Alexander still hasn’t played since Feb. 3. While he entertained himself with dreams of getting a call-up this season, that seems out of the question now.
When he’s healthy, Alexander comes off the bench for the Herd for strategic reasons. His coach, 34-year-old Jordan Brady, told me it gives the second unit a scoring punch. It seems a bit silly — he’s definitely still a starter in the G League, but if he makes the NBA, it will also be as a reserve.
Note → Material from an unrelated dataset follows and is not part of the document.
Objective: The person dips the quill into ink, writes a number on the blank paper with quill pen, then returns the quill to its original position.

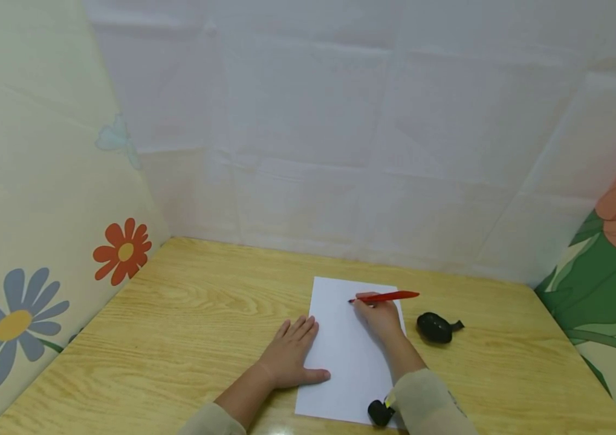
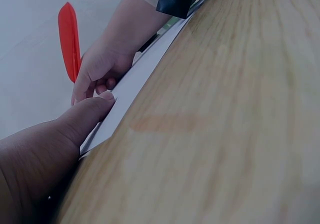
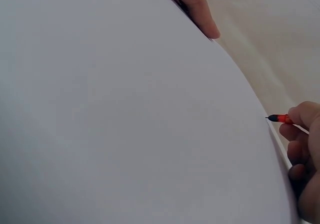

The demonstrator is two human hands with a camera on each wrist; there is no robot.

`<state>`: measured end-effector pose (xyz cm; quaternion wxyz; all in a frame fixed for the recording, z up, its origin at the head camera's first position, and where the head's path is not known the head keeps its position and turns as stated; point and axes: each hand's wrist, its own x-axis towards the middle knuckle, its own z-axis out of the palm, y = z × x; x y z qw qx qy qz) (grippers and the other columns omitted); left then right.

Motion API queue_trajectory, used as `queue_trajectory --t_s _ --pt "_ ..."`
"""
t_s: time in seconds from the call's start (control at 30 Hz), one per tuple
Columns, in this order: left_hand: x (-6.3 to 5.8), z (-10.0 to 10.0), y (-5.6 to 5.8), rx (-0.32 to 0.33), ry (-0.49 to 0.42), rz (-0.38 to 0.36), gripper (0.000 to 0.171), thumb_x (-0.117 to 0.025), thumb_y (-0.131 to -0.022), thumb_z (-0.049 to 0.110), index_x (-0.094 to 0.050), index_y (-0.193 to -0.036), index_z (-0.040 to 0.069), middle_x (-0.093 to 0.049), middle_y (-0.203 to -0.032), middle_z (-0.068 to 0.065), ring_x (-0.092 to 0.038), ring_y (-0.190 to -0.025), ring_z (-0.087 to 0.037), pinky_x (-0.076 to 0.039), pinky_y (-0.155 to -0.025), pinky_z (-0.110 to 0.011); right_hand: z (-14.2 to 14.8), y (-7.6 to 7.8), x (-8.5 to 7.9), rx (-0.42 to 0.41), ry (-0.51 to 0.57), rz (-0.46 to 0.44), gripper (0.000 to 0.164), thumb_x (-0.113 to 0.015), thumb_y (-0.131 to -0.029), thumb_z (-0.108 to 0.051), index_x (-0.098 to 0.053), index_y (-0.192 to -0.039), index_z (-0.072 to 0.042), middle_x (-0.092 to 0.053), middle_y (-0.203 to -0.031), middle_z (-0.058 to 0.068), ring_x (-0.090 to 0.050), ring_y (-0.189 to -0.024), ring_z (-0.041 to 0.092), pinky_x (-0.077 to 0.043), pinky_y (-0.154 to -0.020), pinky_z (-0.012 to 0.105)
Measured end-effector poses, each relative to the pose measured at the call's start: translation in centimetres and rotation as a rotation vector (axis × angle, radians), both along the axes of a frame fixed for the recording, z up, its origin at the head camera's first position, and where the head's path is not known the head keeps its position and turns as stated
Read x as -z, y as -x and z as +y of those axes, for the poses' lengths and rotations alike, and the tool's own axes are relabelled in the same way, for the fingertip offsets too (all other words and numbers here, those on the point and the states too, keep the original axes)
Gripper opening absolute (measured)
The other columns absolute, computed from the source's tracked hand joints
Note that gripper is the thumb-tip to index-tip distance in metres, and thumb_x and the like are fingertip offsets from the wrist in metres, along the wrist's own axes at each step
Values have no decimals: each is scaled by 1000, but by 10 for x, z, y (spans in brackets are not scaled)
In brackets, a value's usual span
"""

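A white sheet of paper (image 1: 343, 350) lies on the wooden table. My right hand (image 1: 381, 317) pinches a red feather-shaped pen (image 1: 395, 296) over its upper part, with the dark tip at the paper and the feather end leaning right. In the right wrist view, thumb and fingers grip the pen (image 3: 282, 118) just behind its black tip. My left hand (image 1: 291, 356) rests flat at the paper's left edge, fingers straight and thumb spread onto the sheet. The left wrist view shows the left thumb (image 2: 90, 109) in front of the right hand (image 2: 107, 64). No marks show on the paper.
A glossy black rounded object (image 1: 435, 328) with a short stem sits on the table to the right of the paper. A black wrist camera (image 1: 380, 413) is at the right sleeve. Behind the table (image 1: 204, 290) hangs a pale cloth (image 1: 308, 133); flower-printed cloths flank both sides.
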<state>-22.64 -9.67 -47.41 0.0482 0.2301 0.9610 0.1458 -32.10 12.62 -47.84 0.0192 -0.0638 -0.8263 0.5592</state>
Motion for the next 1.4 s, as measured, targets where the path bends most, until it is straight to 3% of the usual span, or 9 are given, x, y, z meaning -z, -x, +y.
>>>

While Alexander can rebound and block shots, Brady says he needs to work on simple fundamentals like pick-and-roll defense to help his cause, along with just overall consistency. Alexander agreed with that assessment, noting that he’s working on his lateral quickness. Brown counsels his client that he only has to focus on such tasks for 15 minutes a game.
But getting Alexander focused is still a challenge, he relents. Brown is working on him, imploring him to get to practice an hour early, rather than 15 minutes. It’s a mission of sorts. As Brown says, he’s glad the family picked him to be Alexander’s agent, because he thinks he can still lead him on the right path.
“I’m grateful they chose me,” he said.
Brown also represents Bobby Portis, who was picked by the Bulls at No. 22 overall the year Alexander went undrafted. If Alexander had Portis’ motor, his inner obsession with the game, who knows where he would be. Not Oshkosh, Wis., that’s for sure.
Alexander probably wasn’t exaggerating when he says the city championship was his best game. It was his last singular moment in the spotlight, even though technically, it never happened at all.
The night of that game, Curie’s bus to Chicago State’s campus was delayed at their southwest side high school. Someone had reported the team for some eligibility problems. Alexander wasn’t one of the students in question, and the team was finally released to play the game. But in the following days, the team was stripped of the title and all of its wins. Eleven days after the city championship game, Curie, playing short-handed, lost to DuSable in their regional semifinal. They were the No. 2 team in the country, according to some rankings.
Advertisement
Alexander fouled out of that game, but had 25 points, 15 rebounds and eight blocks. When the final whistle blew, he crumpled to the ground in tears.
“I was [upset] that game,” he said four years later. “C’mon, they’re in our conference, man. We beat these guys by 50 points every time! Then they come and upset us. C’mon man. That hurt. If we didn’t have our key guys, we’re still supposed to beat those guys.”
In truth, Curie “only” beat DuSable that year by 25 and 27 points in their two meetings, but his point was made.
Technically, Curie, the top seed in its sectional, finished the season 0-26.
“Everybody saw those wins though,” Alexander said. “They know what they saw.”
Just like Louisville, I said.
“I feel they pain,” he said. “I feel you Louisville.”
I didn’t know it then as I watched a sobbing Alexander leave the court at King College Prep, but this was the beginning of a slow fade.
“Everything just went downhill,” he said. “I won’t say it went downhill, it just didn’t go as planned. As I had planned it to.”
Alexander played 28 games for Kansas the following season, averaging 7.1 points and 5.3 rebounds in 17.6 minutes per game. He was ruled ineligible because of a loan his mother took out and missed the NCAA tournament, making a jump to the NBA a necessity. But before that, he never really got going with the Jayhawks, which won a heated recruiting battle over the University of Illinois for his services.
Alexander made waves in-state by fake-grabbing the Illinois hat at his signing day press conference, before putting on the Kansas one. At the time, he said he did it on purpose, but anyone at the event could see how nervous he was before the ceremony. An Illinois-connected source was sure Alexander was going to commit to the Illini the night before the press conference.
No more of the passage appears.